Feb. 12 (Bloomberg) -- ING U.S. Inc., the insurer being divested by its Dutch parent, is targeting an upgraded credit rating as capital levels improve.
“Our aspiration is that our rating should be higher in the future,” Chief Financial Officer Ewout Steenbergen said today in an interview at Bloomberg headquarters in New York. “We think based on the facts, where we are at year end, that we hit those criteria.”
ING U.S., with $3.5 billion in debt, is rated BBB- at Standard & Poor’s, the lowest of 10 investment-grade levels. Principal Financial Group Inc. is two grades higher.
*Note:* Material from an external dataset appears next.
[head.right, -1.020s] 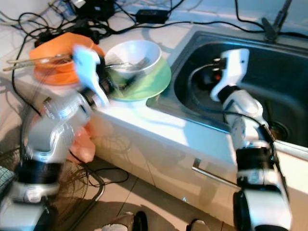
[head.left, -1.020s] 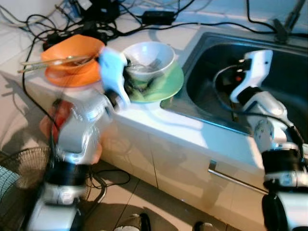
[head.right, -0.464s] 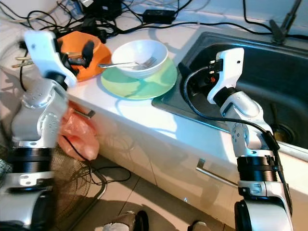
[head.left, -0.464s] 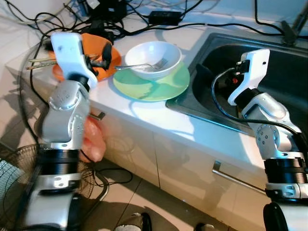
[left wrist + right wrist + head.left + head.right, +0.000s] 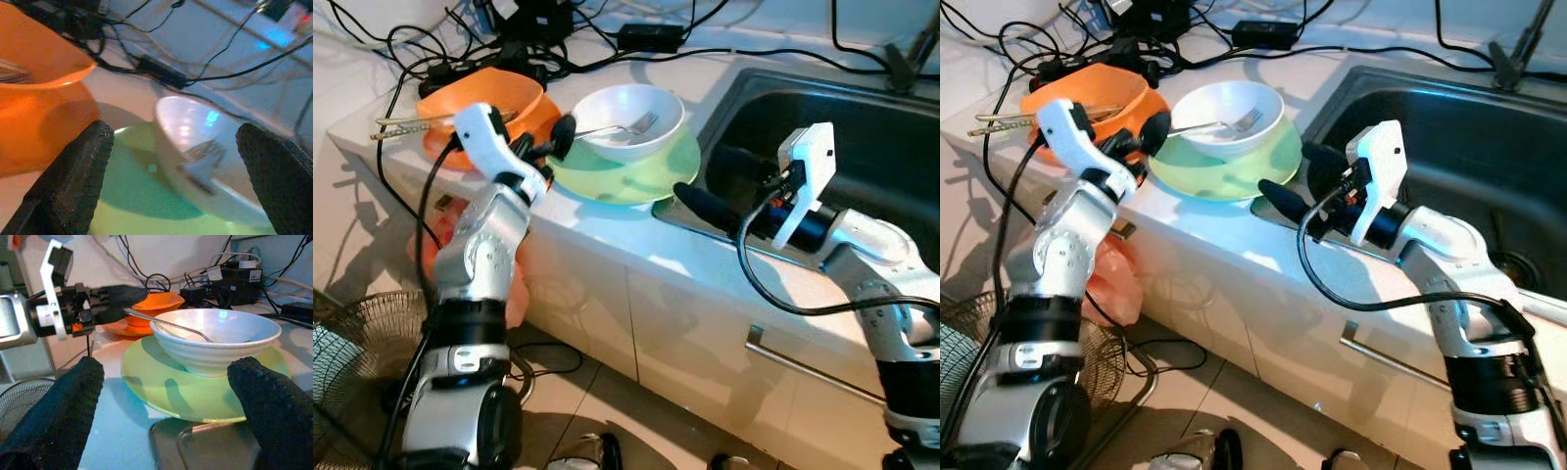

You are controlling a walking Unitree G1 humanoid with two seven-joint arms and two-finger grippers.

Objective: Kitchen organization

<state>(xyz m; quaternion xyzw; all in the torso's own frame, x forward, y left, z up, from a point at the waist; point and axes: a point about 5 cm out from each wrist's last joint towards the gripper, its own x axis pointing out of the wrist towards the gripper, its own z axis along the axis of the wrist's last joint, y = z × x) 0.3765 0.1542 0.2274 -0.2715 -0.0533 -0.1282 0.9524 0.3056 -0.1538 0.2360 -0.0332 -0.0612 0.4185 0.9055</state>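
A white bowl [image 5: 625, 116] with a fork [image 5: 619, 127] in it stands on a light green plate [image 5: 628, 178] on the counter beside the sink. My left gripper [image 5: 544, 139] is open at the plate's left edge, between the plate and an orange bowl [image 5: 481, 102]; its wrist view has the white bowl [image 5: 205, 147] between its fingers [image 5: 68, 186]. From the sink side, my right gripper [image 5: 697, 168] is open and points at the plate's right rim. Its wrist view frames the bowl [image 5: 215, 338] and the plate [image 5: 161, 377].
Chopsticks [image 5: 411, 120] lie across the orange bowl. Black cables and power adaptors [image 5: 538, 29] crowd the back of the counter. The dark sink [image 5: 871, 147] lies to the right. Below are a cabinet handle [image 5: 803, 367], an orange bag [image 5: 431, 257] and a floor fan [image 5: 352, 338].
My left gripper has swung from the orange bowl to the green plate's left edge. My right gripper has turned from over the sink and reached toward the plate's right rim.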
New York-based ING U.S. reported fourth-quarter net income of $548 million today, compared with a $23 million loss a year earlier. It said measures of indebtedness and solvency beat its targets.
ING U.S. is “hitting credit-quality levels that are higher than the current ratings we have today,” Steenbergen said. “Ratings agencies make their own assessments. Moving upwards is slow.”
ING Groep NV is divesting the U.S. insurance unit to satisfy European Union-ordered conditions of its 2008 bailout. ING Groep, based in Amsterdam, owns about 57 percent of the U.S. business, which is being renamed Voya Financial.
ING U.S. has rallied 80 percent since the first share sale in May. It earned about three-quarters of operating profit from retirement and investment-management businesses, and the rest from insurance offerings last year, according to a presentation to investors today.